DedSecInside / TorBot

Dark Web OSINT Tool
Other
2.73k stars 511 forks source link

Screenshot capture feature #270

Open PSNAppz opened 1 year ago

PSNAppz commented 1 year ago

Is your feature request related to a problem? Please describe. Screenshot capturing is a useful feature that can be added to an OSINT tool, as it allows the tool to take screenshots of the pages it crawls and save them to the database or file system. This can be useful for creating a visual record of the pages that have been crawled, which can be helpful for documenting the results of the crawling process. Additionally, it can be used for creating an archive of the crawled pages, which can be useful for analyzing changes over time.

Describe the solution you'd like With this feature, the tool can take screenshots at different resolution, different viewport, and even capture the whole webpage using a library such as puppeteer, Selenium, etc.

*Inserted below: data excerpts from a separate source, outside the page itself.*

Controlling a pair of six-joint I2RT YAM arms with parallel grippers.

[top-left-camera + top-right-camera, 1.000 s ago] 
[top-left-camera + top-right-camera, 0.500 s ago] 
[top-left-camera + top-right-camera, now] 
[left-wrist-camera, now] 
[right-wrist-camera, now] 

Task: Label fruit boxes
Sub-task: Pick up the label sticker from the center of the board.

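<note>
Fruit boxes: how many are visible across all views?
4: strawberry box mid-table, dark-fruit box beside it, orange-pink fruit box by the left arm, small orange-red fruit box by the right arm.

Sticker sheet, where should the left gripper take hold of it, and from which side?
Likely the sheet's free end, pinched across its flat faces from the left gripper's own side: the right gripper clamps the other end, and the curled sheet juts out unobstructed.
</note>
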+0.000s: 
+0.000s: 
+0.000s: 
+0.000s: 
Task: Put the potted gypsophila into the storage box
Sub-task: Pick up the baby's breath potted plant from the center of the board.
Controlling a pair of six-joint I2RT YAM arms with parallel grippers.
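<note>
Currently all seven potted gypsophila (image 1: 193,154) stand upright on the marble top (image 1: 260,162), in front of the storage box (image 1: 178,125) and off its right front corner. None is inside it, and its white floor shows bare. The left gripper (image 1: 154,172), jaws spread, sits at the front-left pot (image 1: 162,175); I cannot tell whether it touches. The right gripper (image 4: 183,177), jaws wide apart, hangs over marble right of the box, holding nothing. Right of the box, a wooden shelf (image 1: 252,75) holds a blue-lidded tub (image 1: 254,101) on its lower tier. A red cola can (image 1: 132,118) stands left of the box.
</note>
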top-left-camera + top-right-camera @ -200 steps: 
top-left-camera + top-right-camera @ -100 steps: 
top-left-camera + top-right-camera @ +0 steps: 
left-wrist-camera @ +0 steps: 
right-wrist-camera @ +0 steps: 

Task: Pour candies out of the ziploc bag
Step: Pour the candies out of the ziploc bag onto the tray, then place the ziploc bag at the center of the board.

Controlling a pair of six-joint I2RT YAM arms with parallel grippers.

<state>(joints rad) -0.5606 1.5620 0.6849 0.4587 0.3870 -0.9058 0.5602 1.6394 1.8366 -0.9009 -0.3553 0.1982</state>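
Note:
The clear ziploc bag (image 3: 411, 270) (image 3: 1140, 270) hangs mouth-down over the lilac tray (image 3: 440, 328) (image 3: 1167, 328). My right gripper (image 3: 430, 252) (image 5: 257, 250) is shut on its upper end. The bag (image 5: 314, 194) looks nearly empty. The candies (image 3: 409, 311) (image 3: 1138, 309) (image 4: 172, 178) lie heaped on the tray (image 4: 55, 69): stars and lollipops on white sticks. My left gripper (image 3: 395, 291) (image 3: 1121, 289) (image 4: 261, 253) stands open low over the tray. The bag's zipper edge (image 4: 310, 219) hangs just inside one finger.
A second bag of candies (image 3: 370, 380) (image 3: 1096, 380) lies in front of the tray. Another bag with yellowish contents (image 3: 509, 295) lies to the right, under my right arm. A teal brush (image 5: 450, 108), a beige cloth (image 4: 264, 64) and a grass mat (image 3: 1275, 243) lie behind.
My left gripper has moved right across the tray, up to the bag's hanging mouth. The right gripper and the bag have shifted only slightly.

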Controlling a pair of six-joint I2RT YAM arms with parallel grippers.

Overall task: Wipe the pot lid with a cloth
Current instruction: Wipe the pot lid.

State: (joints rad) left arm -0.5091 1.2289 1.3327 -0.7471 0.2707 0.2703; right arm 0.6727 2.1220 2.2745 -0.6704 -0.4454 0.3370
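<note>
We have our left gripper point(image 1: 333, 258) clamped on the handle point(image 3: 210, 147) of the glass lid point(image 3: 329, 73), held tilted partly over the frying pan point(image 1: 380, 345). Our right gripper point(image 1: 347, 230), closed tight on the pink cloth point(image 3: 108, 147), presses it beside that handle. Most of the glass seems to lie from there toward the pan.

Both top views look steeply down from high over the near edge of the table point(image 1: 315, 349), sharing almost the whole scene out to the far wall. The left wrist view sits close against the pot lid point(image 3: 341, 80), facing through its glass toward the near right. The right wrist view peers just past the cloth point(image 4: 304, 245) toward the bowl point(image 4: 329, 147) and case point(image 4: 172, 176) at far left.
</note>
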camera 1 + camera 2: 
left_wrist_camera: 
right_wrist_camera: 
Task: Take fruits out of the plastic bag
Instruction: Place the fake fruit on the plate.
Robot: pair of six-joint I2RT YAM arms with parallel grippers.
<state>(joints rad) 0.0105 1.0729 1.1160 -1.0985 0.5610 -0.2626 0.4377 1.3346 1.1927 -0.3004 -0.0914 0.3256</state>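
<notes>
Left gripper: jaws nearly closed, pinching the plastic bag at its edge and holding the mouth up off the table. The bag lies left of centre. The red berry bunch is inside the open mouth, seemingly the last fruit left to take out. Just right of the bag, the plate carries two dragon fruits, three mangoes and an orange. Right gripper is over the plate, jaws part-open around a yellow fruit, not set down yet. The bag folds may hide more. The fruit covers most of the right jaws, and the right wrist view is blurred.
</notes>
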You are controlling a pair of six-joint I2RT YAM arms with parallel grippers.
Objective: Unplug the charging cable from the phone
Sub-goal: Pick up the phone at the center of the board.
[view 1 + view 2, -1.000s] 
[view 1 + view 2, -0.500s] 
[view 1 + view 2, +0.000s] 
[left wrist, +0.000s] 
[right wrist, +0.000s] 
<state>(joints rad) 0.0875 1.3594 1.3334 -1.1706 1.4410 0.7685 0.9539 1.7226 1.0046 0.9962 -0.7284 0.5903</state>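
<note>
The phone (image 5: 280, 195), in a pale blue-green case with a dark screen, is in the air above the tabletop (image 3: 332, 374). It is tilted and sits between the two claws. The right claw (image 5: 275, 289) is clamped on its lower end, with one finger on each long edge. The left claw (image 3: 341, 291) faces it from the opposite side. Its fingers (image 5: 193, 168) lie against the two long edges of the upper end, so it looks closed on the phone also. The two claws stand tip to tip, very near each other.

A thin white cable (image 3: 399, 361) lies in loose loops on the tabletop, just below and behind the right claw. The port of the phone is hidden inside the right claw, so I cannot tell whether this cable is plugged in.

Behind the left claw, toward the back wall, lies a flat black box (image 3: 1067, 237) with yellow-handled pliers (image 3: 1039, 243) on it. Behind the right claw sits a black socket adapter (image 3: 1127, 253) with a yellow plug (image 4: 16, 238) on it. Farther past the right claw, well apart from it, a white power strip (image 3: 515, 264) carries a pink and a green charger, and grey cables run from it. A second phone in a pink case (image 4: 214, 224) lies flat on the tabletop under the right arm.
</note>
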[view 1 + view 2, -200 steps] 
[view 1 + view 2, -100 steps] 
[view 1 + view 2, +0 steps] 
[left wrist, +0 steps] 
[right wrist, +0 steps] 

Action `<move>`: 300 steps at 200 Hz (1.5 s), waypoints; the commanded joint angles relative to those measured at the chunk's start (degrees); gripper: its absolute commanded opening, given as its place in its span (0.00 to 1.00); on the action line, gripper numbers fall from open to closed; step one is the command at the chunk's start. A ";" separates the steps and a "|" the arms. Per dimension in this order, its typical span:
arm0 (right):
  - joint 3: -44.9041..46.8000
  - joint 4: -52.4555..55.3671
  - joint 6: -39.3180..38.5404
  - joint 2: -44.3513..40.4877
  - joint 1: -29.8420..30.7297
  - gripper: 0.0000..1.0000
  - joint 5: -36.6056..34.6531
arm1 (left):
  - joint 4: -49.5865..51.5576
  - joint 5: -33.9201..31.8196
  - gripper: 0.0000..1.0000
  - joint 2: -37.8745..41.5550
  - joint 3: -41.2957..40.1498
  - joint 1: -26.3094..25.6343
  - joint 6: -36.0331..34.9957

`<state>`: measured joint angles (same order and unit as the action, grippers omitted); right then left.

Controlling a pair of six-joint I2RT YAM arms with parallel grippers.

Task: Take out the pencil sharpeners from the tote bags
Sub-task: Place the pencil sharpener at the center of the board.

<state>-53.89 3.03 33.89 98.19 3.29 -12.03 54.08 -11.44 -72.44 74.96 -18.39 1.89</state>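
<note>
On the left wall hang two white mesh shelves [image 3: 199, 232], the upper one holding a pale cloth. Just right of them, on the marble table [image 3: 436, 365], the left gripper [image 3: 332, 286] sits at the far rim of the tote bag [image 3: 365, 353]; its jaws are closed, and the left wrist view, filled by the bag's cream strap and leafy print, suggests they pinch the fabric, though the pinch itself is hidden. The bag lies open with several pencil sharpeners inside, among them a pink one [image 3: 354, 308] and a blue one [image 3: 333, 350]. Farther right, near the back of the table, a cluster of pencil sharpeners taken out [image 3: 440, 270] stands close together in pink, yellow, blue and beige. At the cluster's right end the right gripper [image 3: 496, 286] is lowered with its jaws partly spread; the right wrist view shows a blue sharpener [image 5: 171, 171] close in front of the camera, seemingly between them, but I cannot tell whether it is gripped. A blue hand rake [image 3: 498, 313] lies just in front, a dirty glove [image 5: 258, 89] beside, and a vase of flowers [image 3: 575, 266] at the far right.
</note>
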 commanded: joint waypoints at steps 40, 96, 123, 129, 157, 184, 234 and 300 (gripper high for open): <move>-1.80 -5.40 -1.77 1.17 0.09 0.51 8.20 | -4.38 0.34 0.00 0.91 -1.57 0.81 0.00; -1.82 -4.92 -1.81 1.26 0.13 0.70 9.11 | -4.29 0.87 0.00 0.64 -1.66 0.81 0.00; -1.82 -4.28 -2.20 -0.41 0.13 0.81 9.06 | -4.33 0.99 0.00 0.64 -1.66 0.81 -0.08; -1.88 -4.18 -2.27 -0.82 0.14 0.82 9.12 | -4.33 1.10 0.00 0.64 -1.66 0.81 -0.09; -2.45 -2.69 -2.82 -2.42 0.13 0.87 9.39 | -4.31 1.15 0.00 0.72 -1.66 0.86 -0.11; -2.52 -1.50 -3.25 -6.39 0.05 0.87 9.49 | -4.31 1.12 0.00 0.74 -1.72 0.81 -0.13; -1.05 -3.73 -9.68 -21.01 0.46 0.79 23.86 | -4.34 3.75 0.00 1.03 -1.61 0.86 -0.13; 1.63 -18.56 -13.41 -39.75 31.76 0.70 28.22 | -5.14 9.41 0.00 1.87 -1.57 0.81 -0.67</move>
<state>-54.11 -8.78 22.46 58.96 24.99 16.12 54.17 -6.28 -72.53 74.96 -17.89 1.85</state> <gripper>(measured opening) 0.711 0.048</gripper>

Describe alternatives you've considered N/A

Additional context It can also be useful for creating a visual comparison of the pages before and after a specific event.

KingAkeem commented 1 year ago

If anyone wants to take on this task before I do, here's some context.

You should make use of the LinkTree class which uses treelib to construct a tree data structure that can be printed, downloaded use tree operations such as searching the tree. https://github.com/DedSecInside/TorBot/blob/dev/torbot/modules/linktree.py

Using the class requires passing the root node of the tree and how far you would like the tree to be built, depth-wise

tree = LinkTree(root = "https://www.example.com", depth = 2) # builds tree on instantiation 
tree.show() # prints tree to std output
tree.save("test.txt") # saves tree results to `test.txt`

The tree nodes currently only save the URL, but treelib has a mechanism to extend nodes to store data. https://treelib.readthedocs.io/en/latest/index.html#advanced-usage

class WebMetadata(object):
  def __init__(self, html, headers): 
            self.html = html
            self.headers = headers

# using treelib library
tree = Tree()
resp = requests.get("https://www.example.com")
tree.create_node("root", "root", data=WebMetadata(resp.text, resp.headers)) # passing html and headers
pavankalyan224847 commented 8 months ago

is this issue closed or open ?

PSNAppz commented 8 months ago

@pavankalyan224847 This is open and not assigned to anyone.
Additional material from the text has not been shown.